Problem requirements:
Write out all of the records exactly once more and skip the images.

Data excerpts:
◆ ◆ ◆ ◆ ◆

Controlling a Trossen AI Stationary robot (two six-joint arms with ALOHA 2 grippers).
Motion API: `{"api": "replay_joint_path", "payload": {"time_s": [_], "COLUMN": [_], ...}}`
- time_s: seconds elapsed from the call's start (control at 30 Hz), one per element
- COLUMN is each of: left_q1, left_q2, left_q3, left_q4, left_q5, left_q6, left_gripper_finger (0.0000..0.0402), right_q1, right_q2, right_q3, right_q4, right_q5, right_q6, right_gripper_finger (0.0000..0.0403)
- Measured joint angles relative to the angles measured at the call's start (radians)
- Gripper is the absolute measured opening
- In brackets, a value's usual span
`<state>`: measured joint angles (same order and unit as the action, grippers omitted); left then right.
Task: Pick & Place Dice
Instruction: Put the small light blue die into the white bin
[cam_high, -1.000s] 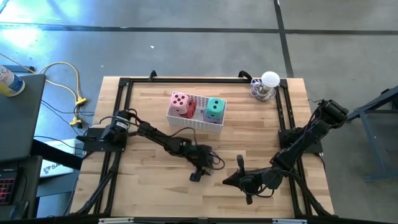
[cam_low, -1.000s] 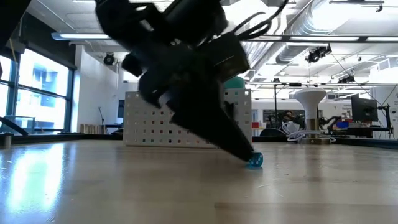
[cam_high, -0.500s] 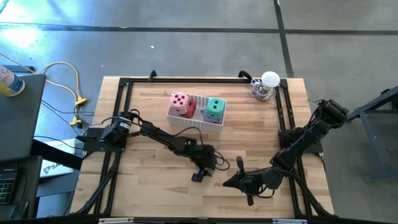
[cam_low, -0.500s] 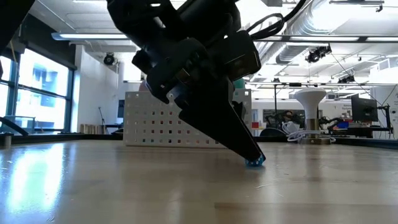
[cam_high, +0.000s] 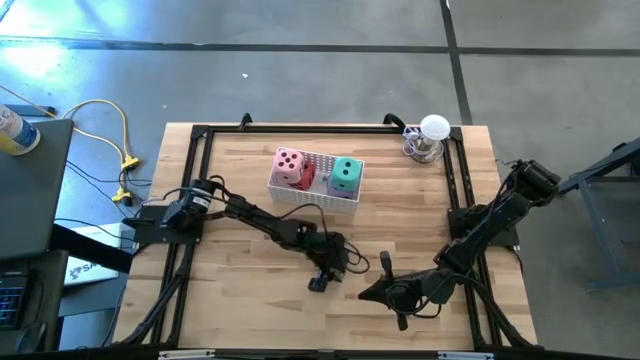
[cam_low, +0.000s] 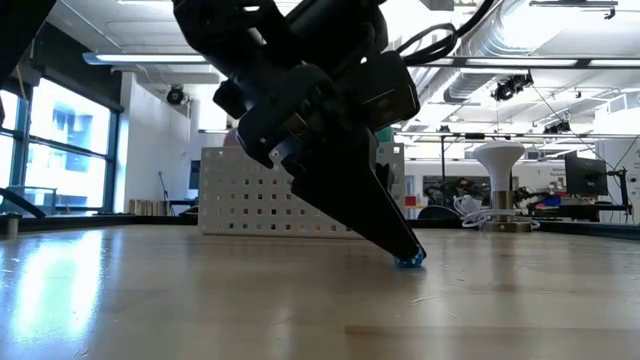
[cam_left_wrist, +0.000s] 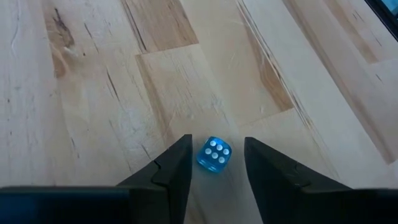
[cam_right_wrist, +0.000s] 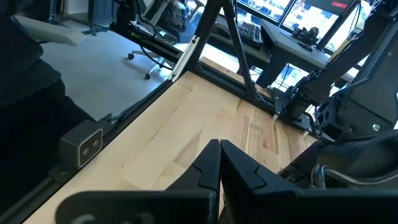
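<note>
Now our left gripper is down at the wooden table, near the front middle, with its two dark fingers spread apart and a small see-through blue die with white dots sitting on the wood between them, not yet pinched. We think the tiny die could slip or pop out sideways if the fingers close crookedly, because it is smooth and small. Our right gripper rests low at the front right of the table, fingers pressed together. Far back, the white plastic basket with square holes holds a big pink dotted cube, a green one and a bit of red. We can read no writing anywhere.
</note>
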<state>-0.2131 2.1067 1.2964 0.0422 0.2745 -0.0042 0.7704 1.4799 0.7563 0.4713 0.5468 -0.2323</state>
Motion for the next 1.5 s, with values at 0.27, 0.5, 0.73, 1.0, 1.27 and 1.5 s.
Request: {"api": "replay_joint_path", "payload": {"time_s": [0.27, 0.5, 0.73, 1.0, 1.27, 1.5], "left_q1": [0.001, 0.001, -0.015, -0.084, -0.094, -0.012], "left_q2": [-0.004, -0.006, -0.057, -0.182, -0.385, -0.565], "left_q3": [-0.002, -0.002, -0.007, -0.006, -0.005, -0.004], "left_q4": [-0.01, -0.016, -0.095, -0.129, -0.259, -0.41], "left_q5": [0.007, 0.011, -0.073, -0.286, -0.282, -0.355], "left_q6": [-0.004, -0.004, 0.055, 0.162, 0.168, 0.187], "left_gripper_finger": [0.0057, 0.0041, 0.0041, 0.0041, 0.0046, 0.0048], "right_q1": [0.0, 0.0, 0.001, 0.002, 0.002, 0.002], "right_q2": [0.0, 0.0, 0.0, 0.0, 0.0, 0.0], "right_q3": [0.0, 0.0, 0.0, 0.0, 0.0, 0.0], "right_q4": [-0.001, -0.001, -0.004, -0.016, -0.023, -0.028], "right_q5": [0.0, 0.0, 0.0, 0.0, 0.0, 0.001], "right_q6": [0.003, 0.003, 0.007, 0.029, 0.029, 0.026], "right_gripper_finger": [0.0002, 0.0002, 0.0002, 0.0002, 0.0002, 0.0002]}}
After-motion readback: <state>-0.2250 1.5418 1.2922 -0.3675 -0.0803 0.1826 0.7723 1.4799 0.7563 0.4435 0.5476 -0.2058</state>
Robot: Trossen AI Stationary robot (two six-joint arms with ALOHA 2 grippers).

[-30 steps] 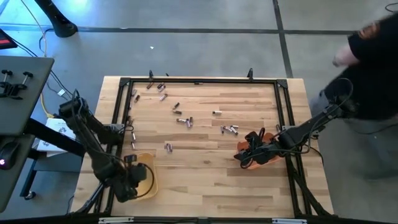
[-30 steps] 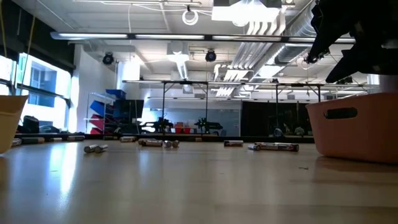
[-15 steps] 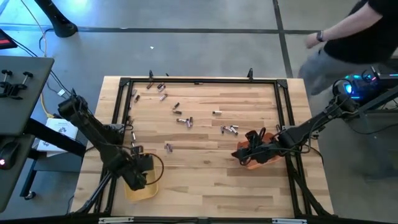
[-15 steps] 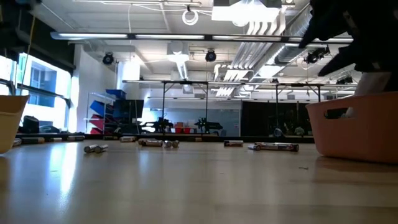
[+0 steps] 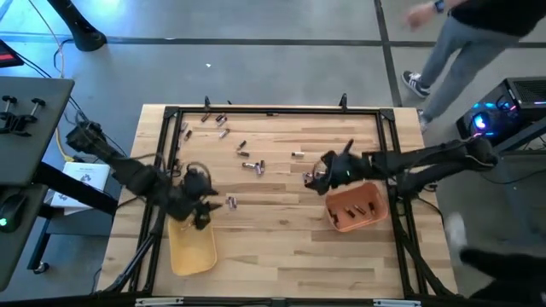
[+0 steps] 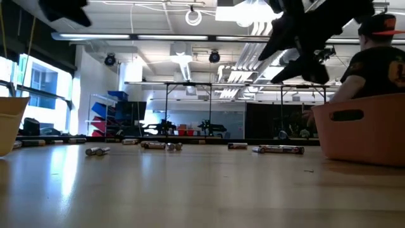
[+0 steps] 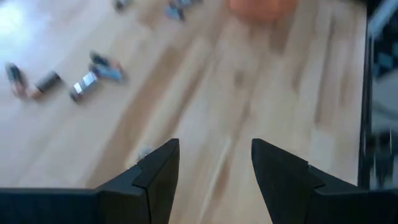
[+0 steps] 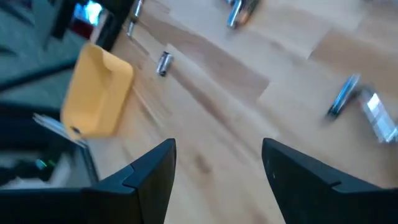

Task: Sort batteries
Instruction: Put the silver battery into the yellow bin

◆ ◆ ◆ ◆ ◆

Written response:
Controlling a Trossen AI Stationary robot (two six-joint arms with ALOHA 2 grippers).
Motion API: `{"api": "replay_joint_path", "payload": {"time_s": [_], "COLUMN": [_], ...}}`
- time_s: seconds elapsed from the call's start (control at 30 Hz), one per element
- COLUMN is each of: left_q1, left_q2, left_q3, left_q4, left_q5, left_q6, left_gripper_finger (0.0000..0.0402), right_q1, right_q2, right_q3, right_q4, right_q5, right_q6, right_gripper_finger (0.0000..0.0403)
- Measured joint angles relative to the angles measured at the call's start (radians)
- Gripper is the absolute measured opening
- In brackets, a value's usual span
`<state>`: measured joint angles (same order and unit as the action, grippers omitted); left then right.
Task: Pick & Place Dice
Instruction: Put the small light blue die into the white bin
[cam_high, -1.000s] 
[cam_low, -1.000s] 
[cam_high, -0.500s] 
[cam_low, -0.500s] 
[cam_high, +0.000s] 
[cam_low, +0.000s] 
[cam_left_wrist, +0.000s] 
[cam_right_wrist, +0.000s] 
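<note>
Now our left gripper is down at the wooden table, near the front middle, with its two dark fingers spread apart and a small see-through blue die with white dots sitting on the wood between them, not yet pinched. We think the tiny die could slip or pop out sideways if the fingers close crookedly, because it is smooth and small. Our right gripper rests low at the front right of the table, fingers pressed together. Far back, the white plastic basket with square holes holds a big pink dotted cube, a green one and a bit of red. We can read no writing anywhere.
</note>
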<state>-0.2131 2.1067 1.2964 0.0422 0.2745 -0.0042 0.7704 1.4799 0.7563 0.4713 0.5468 -0.2323</state>
Motion for the next 1.5 s, with values at 0.27, 0.5, 0.73, 1.0, 1.27 and 1.5 s.
Request: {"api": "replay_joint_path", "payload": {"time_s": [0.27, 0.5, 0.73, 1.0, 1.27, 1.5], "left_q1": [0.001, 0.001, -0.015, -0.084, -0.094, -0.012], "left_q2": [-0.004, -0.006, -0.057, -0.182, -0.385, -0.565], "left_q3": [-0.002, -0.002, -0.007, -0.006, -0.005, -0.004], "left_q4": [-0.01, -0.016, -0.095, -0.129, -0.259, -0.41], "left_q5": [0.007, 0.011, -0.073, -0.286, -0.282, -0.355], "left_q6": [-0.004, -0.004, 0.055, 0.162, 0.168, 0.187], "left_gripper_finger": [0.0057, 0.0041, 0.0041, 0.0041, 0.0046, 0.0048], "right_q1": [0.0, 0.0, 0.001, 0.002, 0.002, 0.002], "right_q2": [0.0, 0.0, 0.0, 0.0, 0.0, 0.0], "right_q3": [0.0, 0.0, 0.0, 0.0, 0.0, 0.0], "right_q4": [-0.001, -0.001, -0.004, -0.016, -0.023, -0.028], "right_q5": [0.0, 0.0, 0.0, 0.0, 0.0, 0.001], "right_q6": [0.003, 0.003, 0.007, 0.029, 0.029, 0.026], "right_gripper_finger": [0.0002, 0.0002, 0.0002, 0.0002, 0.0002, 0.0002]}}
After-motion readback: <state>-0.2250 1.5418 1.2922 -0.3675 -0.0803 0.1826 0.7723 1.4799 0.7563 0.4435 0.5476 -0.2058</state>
Robot: Trossen AI Stationary robot (two six-joint arms with ALOHA 2 grippers).

[-30 steps] 
[-30 steps] 
[-15 steps] 
[-15 steps] 
[+0 steps] 
[+0 steps] 
[+0 steps] 
[+0 steps] 

Task: Sort batteries
Instruction: Put the silver battery into the yellow bin

The answer requires no additions.